No. The Australian sourced dividend income received by a UK resident taxpayer is not assessable under subsection 6-10(5) of the ITAA 1997 as it is exempt from tax under section 128D of the Income Tax Assessment Act 1936 (ITAA 1936).
The taxpayer is a resident of the UK and a non-resident of Australia for income tax purposes.
The taxpayer receives franked and unfranked dividends from Australian resident companies which are paid out of profits derived from sources in Australia.
Subsection 6-10(5) of the ITAA 1997 provides that the assessable income of a non resident taxpayer includes statutory income from all Australian sources and other statutory income included by a provision on a basis other than having an Australian source.
Section 10-5 of the ITAA 1997 lists those provisions about assessable income. Included in this list is subsection 44(1) of the ITAA 1936 which provides that the assessable income of a non resident shareholder of a company includes dividends paid by the company to the extent to which they are paid out of profits derived by it from sources in Australia.
Section 6-20 of the ITAA 1997 provides that an amount is exempt income, if it is made exempt from income tax by a provision of the ITAA 1997 or another Commonwealth law.
Section 11-10 of the ITAA 1997 lists those provisions about exempt income. Included in this list is section 128D of the ITAA 1936 which provides that income upon which withholding tax is payable will not be included in the assessable income of a person.
A non resident is liable for withholding tax on unfranked dividends under subsection 128B(1) of the ITAA 1936.
Franked dividends paid to non residents are excluded from withholding tax under paragraphs 128B(3)(ga) and 128B(3)(gaa) of the ITAA 1936. However, section 128D of the ITAA 1936 also provides that income upon which withholding tax would be payable but for the operation of paragraphs 128B(3)(ga) and 128B(3)(gaa) of the ITAA 1936 will not be included in assessable income.
The taxpayer is a resident individual of the UK, a country with which Australia has entered into a double tax agreement. Therefore, the double tax agreement between Australia and the UK and the protocol to that agreement (the UK Agreement) contained in Schedules 1 and 1A to the International Tax Agreements Act 1953 (the Agreements Act) must be considered in determining whether the dividend income derived by the taxpayer is taxable in Australia.
Sections 5 and 5A of the Agreements Act give the UK Agreement the force of law in Australia.
Section 4 of the Agreements Act provides that the ITAA 1936 and the ITAA 1997 must be read as one with the Agreements Act. The Agreements Act effectively overrides the ITAA 1936 and ITAA 1997 where there are inconsistent provisions (except for some limited situations).
Article 8(3) of the UK Agreement provides that dividends derived by a UK resident from an Australian resident company may be taxed in the UK. However, the dividends may also be taxed in Australia but the tax charged will not exceed 15% of the gross amount of the dividends.

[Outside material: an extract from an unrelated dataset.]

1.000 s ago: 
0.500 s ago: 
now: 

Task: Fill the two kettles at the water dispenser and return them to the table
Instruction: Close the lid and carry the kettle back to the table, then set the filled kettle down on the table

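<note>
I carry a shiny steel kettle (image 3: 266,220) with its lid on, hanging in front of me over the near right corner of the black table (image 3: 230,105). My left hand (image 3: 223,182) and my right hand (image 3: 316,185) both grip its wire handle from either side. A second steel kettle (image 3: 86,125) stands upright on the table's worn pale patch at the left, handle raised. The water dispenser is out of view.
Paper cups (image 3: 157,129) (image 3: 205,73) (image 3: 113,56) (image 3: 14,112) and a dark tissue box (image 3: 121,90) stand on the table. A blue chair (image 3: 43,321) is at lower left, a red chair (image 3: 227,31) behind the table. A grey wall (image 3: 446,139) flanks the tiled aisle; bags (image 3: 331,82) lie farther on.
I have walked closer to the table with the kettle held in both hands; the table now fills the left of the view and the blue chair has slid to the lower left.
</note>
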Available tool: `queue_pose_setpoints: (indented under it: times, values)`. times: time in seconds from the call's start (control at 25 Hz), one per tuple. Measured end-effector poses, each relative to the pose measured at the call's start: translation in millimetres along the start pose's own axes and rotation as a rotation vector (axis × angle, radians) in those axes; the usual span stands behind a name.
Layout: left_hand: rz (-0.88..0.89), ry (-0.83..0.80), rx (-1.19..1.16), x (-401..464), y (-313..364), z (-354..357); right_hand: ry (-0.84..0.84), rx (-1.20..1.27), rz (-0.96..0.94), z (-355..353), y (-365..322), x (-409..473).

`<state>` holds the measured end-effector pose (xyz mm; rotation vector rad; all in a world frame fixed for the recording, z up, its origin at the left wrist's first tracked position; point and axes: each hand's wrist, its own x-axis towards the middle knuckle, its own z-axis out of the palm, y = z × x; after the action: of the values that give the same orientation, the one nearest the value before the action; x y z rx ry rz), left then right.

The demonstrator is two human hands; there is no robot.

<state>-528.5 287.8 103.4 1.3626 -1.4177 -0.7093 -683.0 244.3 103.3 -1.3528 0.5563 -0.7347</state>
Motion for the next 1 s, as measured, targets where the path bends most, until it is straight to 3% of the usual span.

The withholding tax rate applicable is generally 30% of the dividend amount (section 7 of the Income Tax (Dividends, Interest and Royalties Withholding Tax) Act 1974 ). However, subsection 17A(1) of the Agreements Act provides that the amount of withholding tax imposed shall not exceed the tax limit specified in the Agreements Act, if a limit is so specified. The non resident taxpayer will therefore be liable for withholding tax at the rate of 15% of the gross amount of the unfranked dividends.
The franked and unfranked dividends received by the non resident taxpayer are not assessable under subsection 44(1) of the ITAA 1936 as the dividends are exempt from tax under section 128D of the ITAA 1936.
Accordingly, the dividends will not form part of the taxpayer's assessable income under subsection 6-10(5) of the ITAA 1997.